Copy out the entire listing, keeping each line exactly as it is.
***** DATA EXTRACT
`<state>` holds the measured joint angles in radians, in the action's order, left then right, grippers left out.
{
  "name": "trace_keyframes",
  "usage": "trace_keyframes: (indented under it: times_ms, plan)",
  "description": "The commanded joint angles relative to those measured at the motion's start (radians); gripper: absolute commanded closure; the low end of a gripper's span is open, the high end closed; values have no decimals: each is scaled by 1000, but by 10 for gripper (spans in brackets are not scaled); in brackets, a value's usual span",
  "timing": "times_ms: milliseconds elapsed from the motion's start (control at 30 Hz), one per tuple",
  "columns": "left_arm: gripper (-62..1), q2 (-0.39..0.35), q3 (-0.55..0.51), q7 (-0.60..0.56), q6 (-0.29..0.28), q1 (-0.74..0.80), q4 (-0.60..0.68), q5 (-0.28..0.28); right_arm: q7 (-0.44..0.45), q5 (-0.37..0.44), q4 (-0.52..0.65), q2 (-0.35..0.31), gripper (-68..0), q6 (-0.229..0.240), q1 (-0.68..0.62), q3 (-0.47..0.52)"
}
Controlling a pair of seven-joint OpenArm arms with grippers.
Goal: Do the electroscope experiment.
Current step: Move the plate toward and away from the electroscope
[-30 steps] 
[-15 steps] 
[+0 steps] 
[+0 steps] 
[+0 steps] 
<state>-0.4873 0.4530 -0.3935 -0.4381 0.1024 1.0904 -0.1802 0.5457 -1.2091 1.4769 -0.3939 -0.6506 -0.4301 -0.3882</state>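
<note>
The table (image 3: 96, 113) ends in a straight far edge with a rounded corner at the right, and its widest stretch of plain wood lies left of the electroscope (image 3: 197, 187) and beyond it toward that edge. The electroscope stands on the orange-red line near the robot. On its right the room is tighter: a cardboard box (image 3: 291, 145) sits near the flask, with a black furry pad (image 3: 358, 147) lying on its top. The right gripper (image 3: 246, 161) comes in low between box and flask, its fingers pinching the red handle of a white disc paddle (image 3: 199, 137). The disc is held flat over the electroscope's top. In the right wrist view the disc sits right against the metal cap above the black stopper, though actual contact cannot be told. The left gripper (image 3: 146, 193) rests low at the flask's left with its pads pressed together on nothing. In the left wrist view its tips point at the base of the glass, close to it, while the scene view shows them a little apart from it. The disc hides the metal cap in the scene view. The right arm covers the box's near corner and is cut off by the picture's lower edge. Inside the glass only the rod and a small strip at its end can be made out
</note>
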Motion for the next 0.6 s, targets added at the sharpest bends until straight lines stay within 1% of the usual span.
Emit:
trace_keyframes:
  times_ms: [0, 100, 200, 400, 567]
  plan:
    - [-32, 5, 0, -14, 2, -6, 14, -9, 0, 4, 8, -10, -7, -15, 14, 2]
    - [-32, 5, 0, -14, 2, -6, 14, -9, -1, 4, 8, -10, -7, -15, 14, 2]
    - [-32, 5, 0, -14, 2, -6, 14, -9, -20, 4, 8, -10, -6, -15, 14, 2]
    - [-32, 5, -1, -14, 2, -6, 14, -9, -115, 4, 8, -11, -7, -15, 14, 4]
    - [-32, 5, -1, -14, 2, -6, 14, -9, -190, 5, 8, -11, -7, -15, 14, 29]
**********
- FINISHED TASK:
`<state>` holds the measured joint angles in radians, in the action's order, left then right, grippers left out.
{
  "name": "trace_keyframes",
  "usage": "trace_keyframes: (indented under it: times_ms, plan)",
  "description": "The commanded joint angles relative to those measured at the motion's start (radians); gripper: absolute commanded closure; the low end of a gripper's span is open, the high end closed; values have no decimals: each is scaled by 1000, but by 10 for gripper (spans in brackets are not scaled); in brackets, a value's usual span",
  "timing": "times_ms: milliseconds elapsed from the motion's start (control at 30 Hz), one per tuple",
  "columns": "left_arm: gripper (-62..1), q2 (-0.39..0.35), q3 (-0.55..0.51), q7 (-0.60..0.56), q6 (-0.29..0.28), q1 (-0.74..0.80), q4 (-0.60..0.68), q5 (-0.28..0.28); right_arm: q7 (-0.44..0.45), q5 (-0.37..0.44), q4 (-0.52..0.65), q2 (-0.35..0.31), gripper (-68..0), q6 (-0.229..0.240), q1 (-0.68..0.62), q3 (-0.47..0.52)"
}
Controlling a pair of seven-joint OpenArm arms with grippers.
Goal: Do the electroscope experiment.
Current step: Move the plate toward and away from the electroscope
[-30 steps] 
[-15 steps] 
[+0 steps] 
[+0 steps] 
[+0 steps] 
<state>-0.4873 0.4530 -0.3935 -0.4381 0.1024 1.0904 -0.1802 0.5457 -1.2091 1.4769 -0.3939 -0.6506 -0.4301 -0.3882</state>
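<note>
The table (image 3: 96, 113) ends in a straight far edge with a rounded corner at the right, and its widest stretch of plain wood lies left of the electroscope (image 3: 197, 187) and beyond it toward that edge. The electroscope stands on the orange-red line near the robot. On its right the room is tighter: a cardboard box (image 3: 291, 145) sits near the flask, with a black furry pad (image 3: 358, 147) lying on its top. The right gripper (image 3: 246, 161) comes in low between box and flask, its fingers pinching the red handle of a white disc paddle (image 3: 199, 137). The disc is held flat over the electroscope's top. In the right wrist view the disc sits right against the metal cap above the black stopper, though actual contact cannot be told. The left gripper (image 3: 146, 193) rests low at the flask's left with its pads pressed together on nothing. In the left wrist view its tips point at the base of the glass, close to it, while the scene view shows them a little apart from it. The disc hides the metal cap in the scene view. The right arm covers the box's near corner and is cut off by the picture's lower edge. Inside the glass only the rod and a small strip at its end can be made out
</note>
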Motion for the next 0.6 s, targets added at the sharpest bends until straight lines stay within 1% of the usual span.
Emit:
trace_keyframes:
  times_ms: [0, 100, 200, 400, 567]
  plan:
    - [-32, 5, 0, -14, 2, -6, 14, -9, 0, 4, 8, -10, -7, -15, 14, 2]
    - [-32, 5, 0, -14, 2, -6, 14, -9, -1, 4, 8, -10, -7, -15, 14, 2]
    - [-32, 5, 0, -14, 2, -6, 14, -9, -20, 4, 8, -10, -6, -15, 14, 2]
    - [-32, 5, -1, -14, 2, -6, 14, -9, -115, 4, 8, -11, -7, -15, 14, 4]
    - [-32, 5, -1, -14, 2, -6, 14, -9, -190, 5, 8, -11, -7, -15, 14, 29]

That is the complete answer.